> [DIRECTIONS FOR THIS TASK] Scan the lines below and report each one containing "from" by copying it.

> [GIVEN DATA]

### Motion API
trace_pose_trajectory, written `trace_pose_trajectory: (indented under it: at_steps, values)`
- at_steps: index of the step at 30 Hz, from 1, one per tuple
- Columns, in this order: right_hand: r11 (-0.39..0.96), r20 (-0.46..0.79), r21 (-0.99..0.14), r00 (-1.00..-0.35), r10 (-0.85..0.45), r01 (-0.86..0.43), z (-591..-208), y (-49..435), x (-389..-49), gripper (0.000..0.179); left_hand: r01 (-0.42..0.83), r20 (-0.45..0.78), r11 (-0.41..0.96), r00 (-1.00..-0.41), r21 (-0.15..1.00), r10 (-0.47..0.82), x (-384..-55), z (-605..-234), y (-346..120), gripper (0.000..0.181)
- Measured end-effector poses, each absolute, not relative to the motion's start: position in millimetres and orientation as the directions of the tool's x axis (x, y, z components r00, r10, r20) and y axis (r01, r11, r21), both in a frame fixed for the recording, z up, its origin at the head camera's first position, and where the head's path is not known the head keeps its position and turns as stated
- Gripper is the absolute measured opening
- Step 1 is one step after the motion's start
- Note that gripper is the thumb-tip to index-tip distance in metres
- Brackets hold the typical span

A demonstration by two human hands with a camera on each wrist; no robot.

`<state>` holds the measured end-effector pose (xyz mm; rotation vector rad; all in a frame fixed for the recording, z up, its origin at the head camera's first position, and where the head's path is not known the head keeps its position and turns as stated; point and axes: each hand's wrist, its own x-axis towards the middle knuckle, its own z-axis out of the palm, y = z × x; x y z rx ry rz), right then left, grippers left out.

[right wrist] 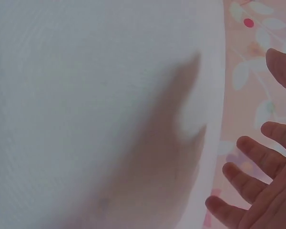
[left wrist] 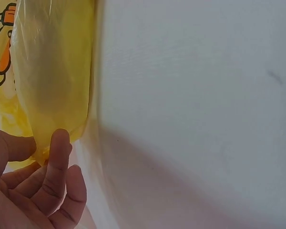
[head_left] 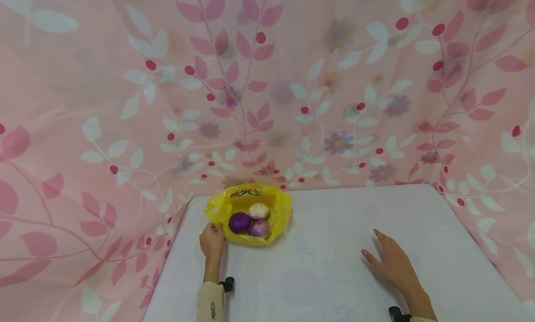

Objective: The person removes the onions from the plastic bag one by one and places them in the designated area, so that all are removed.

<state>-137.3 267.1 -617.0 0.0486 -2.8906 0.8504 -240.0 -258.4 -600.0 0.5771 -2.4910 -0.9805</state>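
Observation:
My left hand (head_left: 212, 241) pinches the near left edge of a yellow plastic bag (head_left: 283, 209) between thumb and fingers. In the left wrist view, the thin plastic (left wrist: 57, 71) gathers at the fingertips, and an orange and black print shows on it. The bag's mouth is spread wide toward the head camera. Inside lie three round, onion-like vegetables: a dark purple one (head_left: 239, 222), a white one (head_left: 258, 211) and a light purple one (head_left: 259, 228). Well to the right, my right hand (head_left: 393, 261) hovers over the table, fingers spread and nothing held.
A white cloth covers the table (head_left: 322, 247), and the bag sits at its back left. Pink curtains with leaf and flower prints (head_left: 267, 104) hang behind and on both sides. A small black device (head_left: 227, 284) is strapped at the left wrist.

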Motion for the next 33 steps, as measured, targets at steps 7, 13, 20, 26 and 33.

> [WRITTEN ANSWER]
- at_steps: index of the step at 30 Hz, from 1, one per tuple
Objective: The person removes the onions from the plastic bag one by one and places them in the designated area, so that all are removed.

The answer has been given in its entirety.